—Ahora o nunca. —Eso fue lo que me dije. Todo el que es capaz de empacar sus miedos e ilusiones en una maleta y poner rumbo hacia ella, lo hace con la esperanza de encontrarse o, en el fondo, de perderse.

Algunos dan con lo que andan buscando; el trabajo de sus sueños, el amor de sus vidas o el mejor de los bares. Otros creen haberse equivocado cuando les golpea la soledad que, paradójicamente, alberga una capital.

A mí sus calles me enseñaron a crecer a base de perderme. A menudo pensé que me venía grande y, en cambio, alguna que otra vez me faltaron avenidas. Fue donde entendí que nunca hay miedo más grande que el que se tiene a una misma, ni satisfacción mayor que saber que solo contigo ya es más que suficiente.
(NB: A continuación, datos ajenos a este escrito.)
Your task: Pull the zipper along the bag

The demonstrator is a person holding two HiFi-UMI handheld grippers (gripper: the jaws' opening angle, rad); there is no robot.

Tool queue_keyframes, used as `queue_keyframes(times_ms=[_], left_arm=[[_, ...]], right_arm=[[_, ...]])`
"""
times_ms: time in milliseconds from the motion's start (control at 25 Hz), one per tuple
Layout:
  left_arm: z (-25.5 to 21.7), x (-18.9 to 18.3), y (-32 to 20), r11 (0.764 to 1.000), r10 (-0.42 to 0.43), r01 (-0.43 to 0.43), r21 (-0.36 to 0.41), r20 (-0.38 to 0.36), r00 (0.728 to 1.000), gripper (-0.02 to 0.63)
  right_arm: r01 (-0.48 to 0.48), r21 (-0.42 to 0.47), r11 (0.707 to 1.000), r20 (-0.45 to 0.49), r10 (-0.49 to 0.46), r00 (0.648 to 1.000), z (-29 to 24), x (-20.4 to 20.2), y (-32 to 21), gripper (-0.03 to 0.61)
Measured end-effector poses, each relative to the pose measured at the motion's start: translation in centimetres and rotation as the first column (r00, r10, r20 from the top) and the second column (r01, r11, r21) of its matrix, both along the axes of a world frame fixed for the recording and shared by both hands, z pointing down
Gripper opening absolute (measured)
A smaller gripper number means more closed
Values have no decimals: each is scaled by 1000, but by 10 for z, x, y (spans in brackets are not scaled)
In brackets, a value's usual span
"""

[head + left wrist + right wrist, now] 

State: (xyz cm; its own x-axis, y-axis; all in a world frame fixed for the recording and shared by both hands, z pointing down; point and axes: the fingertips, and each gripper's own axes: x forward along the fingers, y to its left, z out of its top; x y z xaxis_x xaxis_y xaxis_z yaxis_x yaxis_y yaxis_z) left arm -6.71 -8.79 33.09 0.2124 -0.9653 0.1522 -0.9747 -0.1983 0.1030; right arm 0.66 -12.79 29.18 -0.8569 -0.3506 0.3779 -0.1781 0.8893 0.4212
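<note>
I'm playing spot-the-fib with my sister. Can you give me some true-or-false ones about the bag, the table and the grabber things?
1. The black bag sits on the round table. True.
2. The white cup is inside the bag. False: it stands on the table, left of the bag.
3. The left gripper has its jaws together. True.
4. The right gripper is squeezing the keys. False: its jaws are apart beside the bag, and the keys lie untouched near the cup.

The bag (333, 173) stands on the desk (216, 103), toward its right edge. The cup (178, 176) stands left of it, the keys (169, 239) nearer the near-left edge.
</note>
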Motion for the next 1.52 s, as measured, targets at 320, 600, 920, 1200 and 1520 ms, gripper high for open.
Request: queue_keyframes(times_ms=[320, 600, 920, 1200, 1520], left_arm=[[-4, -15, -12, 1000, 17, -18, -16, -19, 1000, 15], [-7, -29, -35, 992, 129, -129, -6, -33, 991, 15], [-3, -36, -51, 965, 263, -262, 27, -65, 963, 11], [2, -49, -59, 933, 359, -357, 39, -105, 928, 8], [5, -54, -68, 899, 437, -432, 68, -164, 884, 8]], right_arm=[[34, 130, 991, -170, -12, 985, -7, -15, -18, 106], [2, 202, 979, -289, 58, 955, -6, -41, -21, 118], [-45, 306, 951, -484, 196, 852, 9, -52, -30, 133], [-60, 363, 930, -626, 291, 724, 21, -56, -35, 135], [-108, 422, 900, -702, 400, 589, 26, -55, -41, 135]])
Vine creyendo que las oportunidades solo pasan una vez en la vida y que era una putada subirse al tren equivocado, pero con el tiempo descubrí que siempre hay otra ruta alternativa en el metro para llegar tan lejos como quieras. Que la vida, muy de cuando en cuando, te sorprende y algunas paradas te llevan justo a la puerta de tus sueños, aun sin saberlo.

No voy a negar que, entre otras cosas, aprendí a echar de menos y hasta a amar de más. Y es curioso porque, fueron pasando los años y, aunque los míos estaban lejos, entendí que aquí me tenía a mí.

Es lo que tienen las grandes ciudades, tan de todos y tan de nadie, que te sacuden, te revolucionan y en ocasiones, hasta te enamoran.

Para mí siempre será mi maestra, aunque muchos la llamen simplemente Madrid.